Ken Layne has copied the map of United States of Canada and Jesusland on his site. Layne has become a Bushonoid, filled with all the usual crapola. The Left never sleeps but perhaps they should take one hell of a long nap. This map will come back to haunt them. Layne's insults to Christianity speak for themselves. A pseudo Moore without a camera. I'm sure the GOP is collecting all of these insults to religion for use later.
Be sure you read Belmont today.
After a few weeks of non-stop blogging with some very good stuff, Bill Quick is temporarily burned out. Come back soon.
Simon wonders what happened to our Hollywood elite regarding the murder by fatwa of Theo van Gough in Holland. All I can remember is their near total cowardice after 9/11 when they were cancelling personal appearances, tours, and slobbering all over themselves in fear. Now they side with the perps hoping they won't be next. It's called feeding the crocodile. Soon, you gutless weasels. Soon. Meanwhile the Left is biding its time til they can impeach Bush. Lots of posts on this.
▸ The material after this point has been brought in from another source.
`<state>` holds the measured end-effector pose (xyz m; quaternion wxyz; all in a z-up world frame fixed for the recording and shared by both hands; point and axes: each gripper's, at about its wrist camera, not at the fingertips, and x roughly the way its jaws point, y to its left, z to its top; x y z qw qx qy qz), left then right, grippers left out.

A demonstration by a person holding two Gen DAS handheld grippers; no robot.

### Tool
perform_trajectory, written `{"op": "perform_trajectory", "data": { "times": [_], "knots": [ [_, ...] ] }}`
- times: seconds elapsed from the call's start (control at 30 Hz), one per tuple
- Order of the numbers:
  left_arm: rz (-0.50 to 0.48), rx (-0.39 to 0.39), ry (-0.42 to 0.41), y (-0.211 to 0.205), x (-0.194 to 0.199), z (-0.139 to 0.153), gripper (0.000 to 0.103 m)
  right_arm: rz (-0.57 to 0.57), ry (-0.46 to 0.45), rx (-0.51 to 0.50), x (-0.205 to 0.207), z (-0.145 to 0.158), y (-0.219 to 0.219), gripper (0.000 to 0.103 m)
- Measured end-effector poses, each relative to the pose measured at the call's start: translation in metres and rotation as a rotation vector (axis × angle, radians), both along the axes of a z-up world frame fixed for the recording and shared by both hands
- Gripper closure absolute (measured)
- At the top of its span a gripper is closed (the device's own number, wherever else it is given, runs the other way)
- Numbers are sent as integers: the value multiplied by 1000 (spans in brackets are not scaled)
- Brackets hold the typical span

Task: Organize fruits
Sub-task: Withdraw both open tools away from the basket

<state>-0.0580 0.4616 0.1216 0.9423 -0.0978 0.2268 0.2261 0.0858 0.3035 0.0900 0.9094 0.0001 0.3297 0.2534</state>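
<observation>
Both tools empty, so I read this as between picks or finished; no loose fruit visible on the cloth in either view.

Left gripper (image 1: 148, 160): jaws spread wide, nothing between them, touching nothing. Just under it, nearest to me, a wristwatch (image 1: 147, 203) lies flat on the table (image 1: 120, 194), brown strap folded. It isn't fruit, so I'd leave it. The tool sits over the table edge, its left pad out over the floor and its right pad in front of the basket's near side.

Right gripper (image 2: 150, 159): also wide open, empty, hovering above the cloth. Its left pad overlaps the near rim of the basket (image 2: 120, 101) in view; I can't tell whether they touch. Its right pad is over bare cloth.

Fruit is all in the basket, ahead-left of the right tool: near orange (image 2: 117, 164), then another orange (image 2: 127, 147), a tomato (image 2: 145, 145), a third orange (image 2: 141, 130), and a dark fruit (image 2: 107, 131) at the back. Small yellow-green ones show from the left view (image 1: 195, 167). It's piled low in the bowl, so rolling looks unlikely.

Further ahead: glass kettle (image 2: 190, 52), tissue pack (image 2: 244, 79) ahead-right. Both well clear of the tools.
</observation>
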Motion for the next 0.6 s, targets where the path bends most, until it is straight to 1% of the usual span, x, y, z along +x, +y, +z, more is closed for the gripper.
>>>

Tax news from emailer Carol H: When NASA first started sending up astronauts, they quickly discovered that ball-point pens would not work in zero gravity. To combat this problem, NASA scientists spent a decade and $12 billion developing a pen that writes in zero gravity, upside-down, on almost any surface including glass and at temperatures ranging from below freezing to over 300 C.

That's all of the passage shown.